Q: You mentioned long term strategies as well. Can you share those?
A: Again, there are a few key areas I consider to be of value in supporting successful alignment between the business and IT, generating more value out of your technology. I’d start by looking at the maturity of your informatics program. How are you developing a leadership pipeline, managing the super users through informatics, and keeping a program in place and active? Your super user program is a great pipeline for optimization; an army of super users can be leveraged to develop optimization and change management programs.
Who are you partnering with to develop informatics? Nursing clinical education, med staff, HIM, quality are great partners. Those relationships help to expand the outreach of informatics without having to expand the team. Some examples include quality leveraging the EHR for MIPS and other regulatory quality programs, HIM with the management of information, maintaining nursing education skills also supports documentation requirements within the EHR. Also, Med Staff uses quality measures and efficiency/proficiency measures that can be leveraged to improve physician documentation, reimbursement, and more. If there is consistency in the message they have when they reach out with the message informatics has when they round, behavior change leading to value occurs much more quickly.
I had mentioned project portfolio management earlier in our conversation. A transparent decision-making process organically creates alignment and educates other departments on informatics or IS processes, demand requirements, and prioritization. Cross-contamination between departments can create leaders who understand both operations and informatics. Having informatics representation at the C-suite, driving and advising the vision and strategy, helps to define IS as a strategic differentiator rather than just a cost center.
These strategies must be well thought through and purposeful with a multi-year progression and require leadership with vision.
Q: What role do you play when brought on as a consultant?

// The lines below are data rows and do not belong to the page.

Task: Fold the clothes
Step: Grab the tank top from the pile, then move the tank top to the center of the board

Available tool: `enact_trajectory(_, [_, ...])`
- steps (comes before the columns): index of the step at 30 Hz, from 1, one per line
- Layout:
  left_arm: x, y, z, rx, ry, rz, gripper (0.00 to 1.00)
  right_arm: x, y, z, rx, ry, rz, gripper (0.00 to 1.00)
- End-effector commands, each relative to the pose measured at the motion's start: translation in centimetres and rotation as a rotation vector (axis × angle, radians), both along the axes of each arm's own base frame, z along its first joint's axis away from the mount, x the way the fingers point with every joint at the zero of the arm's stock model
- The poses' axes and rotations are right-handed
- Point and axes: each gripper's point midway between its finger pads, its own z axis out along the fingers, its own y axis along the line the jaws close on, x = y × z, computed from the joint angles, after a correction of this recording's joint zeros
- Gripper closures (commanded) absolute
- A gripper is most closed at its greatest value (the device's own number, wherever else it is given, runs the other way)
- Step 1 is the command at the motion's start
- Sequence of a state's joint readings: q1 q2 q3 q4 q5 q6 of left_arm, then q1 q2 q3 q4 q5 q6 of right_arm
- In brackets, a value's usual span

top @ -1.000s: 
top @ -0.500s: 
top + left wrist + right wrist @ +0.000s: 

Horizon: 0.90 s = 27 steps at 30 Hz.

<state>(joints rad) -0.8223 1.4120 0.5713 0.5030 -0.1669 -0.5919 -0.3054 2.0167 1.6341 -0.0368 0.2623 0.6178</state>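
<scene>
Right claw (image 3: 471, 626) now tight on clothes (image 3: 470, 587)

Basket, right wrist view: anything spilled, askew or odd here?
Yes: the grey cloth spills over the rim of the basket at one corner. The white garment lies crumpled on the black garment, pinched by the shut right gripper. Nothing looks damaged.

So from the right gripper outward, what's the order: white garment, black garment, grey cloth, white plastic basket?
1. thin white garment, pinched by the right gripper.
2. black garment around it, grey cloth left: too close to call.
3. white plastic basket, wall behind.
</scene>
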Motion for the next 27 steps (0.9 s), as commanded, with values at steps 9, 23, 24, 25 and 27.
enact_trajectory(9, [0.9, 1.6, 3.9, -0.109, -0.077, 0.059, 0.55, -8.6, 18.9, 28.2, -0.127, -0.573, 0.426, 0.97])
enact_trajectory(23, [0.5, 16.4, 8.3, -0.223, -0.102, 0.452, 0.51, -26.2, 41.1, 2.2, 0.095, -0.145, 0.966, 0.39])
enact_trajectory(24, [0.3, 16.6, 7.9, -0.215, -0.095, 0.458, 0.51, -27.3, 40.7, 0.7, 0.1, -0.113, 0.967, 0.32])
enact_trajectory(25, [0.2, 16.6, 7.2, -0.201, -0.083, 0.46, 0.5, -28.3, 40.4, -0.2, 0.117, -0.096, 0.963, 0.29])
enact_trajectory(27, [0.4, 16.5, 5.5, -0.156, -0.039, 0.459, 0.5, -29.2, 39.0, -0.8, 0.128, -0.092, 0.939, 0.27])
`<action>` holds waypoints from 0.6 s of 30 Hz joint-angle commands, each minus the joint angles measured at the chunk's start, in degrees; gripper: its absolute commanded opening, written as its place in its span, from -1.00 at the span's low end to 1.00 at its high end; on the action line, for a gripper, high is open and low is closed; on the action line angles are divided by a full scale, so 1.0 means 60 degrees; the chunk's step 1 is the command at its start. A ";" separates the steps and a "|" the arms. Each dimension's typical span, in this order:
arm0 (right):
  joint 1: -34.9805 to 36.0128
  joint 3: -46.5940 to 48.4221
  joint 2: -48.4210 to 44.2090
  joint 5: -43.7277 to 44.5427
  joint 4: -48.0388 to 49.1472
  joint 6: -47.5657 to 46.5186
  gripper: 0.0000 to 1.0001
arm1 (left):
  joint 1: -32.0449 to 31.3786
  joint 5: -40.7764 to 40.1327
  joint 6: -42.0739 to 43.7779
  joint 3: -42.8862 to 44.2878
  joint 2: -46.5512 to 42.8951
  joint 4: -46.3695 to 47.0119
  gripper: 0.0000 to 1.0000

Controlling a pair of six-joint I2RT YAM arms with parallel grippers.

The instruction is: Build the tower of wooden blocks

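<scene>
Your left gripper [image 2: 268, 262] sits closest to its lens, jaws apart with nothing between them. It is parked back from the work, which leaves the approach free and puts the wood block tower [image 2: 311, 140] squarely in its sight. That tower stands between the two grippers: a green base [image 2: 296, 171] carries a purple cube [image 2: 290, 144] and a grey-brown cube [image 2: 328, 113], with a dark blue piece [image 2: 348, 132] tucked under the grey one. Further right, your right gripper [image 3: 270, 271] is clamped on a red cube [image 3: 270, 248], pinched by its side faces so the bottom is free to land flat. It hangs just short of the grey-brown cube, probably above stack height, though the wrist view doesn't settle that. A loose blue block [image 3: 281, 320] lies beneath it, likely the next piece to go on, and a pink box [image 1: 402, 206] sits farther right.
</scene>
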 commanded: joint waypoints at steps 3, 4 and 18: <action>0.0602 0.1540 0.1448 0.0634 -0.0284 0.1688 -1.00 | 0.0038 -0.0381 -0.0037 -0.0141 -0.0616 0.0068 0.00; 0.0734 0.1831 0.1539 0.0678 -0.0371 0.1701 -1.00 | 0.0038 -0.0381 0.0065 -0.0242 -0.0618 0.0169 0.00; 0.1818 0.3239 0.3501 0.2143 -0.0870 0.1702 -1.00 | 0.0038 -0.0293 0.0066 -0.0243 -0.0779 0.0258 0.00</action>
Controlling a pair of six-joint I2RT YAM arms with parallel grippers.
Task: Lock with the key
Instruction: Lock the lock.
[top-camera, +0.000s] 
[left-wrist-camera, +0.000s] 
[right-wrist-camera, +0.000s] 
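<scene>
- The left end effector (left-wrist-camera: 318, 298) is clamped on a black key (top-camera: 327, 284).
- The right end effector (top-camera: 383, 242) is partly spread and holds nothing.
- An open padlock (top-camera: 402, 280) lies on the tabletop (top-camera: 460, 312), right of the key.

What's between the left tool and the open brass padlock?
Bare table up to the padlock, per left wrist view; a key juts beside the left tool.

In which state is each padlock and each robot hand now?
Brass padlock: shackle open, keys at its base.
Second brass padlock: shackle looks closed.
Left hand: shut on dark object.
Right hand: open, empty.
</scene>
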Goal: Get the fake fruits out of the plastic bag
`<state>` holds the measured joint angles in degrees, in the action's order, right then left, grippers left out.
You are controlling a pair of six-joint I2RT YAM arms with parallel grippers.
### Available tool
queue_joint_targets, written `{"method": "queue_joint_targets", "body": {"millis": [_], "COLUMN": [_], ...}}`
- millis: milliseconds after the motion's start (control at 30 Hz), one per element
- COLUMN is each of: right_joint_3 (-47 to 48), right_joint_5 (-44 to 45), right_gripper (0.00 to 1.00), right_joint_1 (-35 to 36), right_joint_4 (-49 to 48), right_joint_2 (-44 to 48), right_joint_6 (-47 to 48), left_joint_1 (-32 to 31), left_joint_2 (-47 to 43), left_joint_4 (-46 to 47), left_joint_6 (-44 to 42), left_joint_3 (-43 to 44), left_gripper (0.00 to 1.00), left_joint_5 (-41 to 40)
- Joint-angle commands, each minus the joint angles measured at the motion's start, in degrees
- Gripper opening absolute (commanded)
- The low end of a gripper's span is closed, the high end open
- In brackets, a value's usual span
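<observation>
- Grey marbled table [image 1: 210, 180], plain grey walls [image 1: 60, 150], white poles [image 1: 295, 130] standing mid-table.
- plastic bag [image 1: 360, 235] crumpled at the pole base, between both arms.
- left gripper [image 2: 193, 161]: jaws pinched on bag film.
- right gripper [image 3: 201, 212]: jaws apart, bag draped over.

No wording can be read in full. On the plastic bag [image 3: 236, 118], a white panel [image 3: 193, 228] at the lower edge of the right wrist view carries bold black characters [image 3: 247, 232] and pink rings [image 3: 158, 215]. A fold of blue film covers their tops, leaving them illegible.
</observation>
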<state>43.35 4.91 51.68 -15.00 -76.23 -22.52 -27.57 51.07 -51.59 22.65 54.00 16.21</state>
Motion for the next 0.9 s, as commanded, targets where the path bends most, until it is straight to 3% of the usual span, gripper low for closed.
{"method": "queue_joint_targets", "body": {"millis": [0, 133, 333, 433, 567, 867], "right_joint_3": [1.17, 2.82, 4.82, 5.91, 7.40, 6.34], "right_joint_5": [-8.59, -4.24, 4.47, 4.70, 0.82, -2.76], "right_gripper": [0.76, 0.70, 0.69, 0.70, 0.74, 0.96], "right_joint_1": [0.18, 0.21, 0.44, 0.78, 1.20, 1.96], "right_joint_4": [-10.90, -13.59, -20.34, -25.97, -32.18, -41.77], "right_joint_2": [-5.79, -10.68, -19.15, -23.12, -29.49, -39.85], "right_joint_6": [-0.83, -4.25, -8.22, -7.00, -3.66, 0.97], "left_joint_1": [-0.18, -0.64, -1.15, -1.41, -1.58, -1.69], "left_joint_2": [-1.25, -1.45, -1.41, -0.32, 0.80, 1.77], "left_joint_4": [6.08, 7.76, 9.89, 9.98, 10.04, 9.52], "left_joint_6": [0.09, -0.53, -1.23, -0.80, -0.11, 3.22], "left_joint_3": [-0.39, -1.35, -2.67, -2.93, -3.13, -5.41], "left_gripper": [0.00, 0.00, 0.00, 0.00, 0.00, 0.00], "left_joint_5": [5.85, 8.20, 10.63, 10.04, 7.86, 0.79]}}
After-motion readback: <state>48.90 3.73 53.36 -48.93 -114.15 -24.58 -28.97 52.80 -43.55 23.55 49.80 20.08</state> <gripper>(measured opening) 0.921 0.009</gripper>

A: Great question. I am typically brought in for a specific project and issues that come up can be addressed with a mature governance process. Challenges with business operations engagement and approaches to change management are common barriers to achieving value realization. Seeing the gaps, I can offer solutions for the client. They may have these programs in place but have opportunities to resolve existing gaps that can be identified and resolved. It is more difficult to “see” portfolio management, governance, and informatics as a need until pieces are brought in as part of a project and the benefit is realized in that context. I work to develop and gap-fill within the project constructs and start to introduce some of these above concepts, but a maturation process does take longer than a typical project does. So, I am often kept on to continue building or enhancing an IT governance structure, a project portfolio management process, or an informatics program.